Blog
Assessing Nigeria’s Efforts in Ending Mother-to-Child Transmission of HIV
By Moses Emorinken
Nigeria is on the fast lane and
in the last mile push for HIV epidemic control, thanks to the human and
financial resources invested over the years, especially in the last four years,
by the federal government and development partners like President’s Emergency
Plan for AIDS Relief (PEPFAR), Global Fund, the Joint United Nations Programme
on HIV/AIDS (UNAIDS), and others.
As of today, out of 1.9 million people living with HIV in Nigeria, about 1.7
million of them have been placed on life saving antiretroviral therapy (ART).

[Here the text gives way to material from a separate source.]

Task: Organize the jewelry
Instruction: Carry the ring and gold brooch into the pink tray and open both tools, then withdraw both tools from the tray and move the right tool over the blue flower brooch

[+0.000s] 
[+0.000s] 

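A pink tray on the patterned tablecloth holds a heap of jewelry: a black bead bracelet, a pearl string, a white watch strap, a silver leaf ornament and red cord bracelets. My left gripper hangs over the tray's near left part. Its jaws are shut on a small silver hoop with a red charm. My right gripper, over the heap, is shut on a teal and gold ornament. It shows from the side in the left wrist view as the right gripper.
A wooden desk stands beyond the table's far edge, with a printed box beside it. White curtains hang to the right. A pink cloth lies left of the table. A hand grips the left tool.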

This represents 90 per cent of the estimated people living with HIV already
identified and placed on treatment.
It is also very encouraging that
the country’s HIV prevalence rate dropped from 5.8 per cent in 2001 to 1.3 per
cent in 2021. Also, there has been a decline in new HIV infections from 103,404
in 2019 to 92,323 in 2021. All these are pointers that the country’s HIV
programme is working. However, one critical area the country is still struggling
with is in the Prevention of Mother-To-Child Transmission (PMTCT) of the virus.
Despite the country’s
achievements, coverage for PMTCT is less than 50 per cent, leading to about
22,000 cases of mother-to-child transmission of HIV every year. Data obtained
from the National Agency for the Control of AIDS (NACA) shows that Nigeria has
the highest number of HIV new infections among children globally. One out of
every 7 children born with HIV in the world is born in Nigeria.
This is worrisome as Nigeria,
Africa’s most populous nation accounts for about one-third of all cases of
mother-to-child transmission of HIV globally. If the country is not intentional
and strategic in its interventions towards preventing and ultimately
eliminating mother-to-child transmission of HIV, all its gains over the years
in reducing new infections could easily be eroded. More importantly, not
bridging the HIV infection gaps among newborns will totally flaw the country’s
efforts towards achieving the United Nations 95-95-95 strategy of ending the
AIDS epidemic by 2030. The strategy includes: 95 per cent diagnosed among all
people living with HIV, 95 per cent on antiretroviral therapy among diagnosed,
and 95 percent virally suppressed among treated.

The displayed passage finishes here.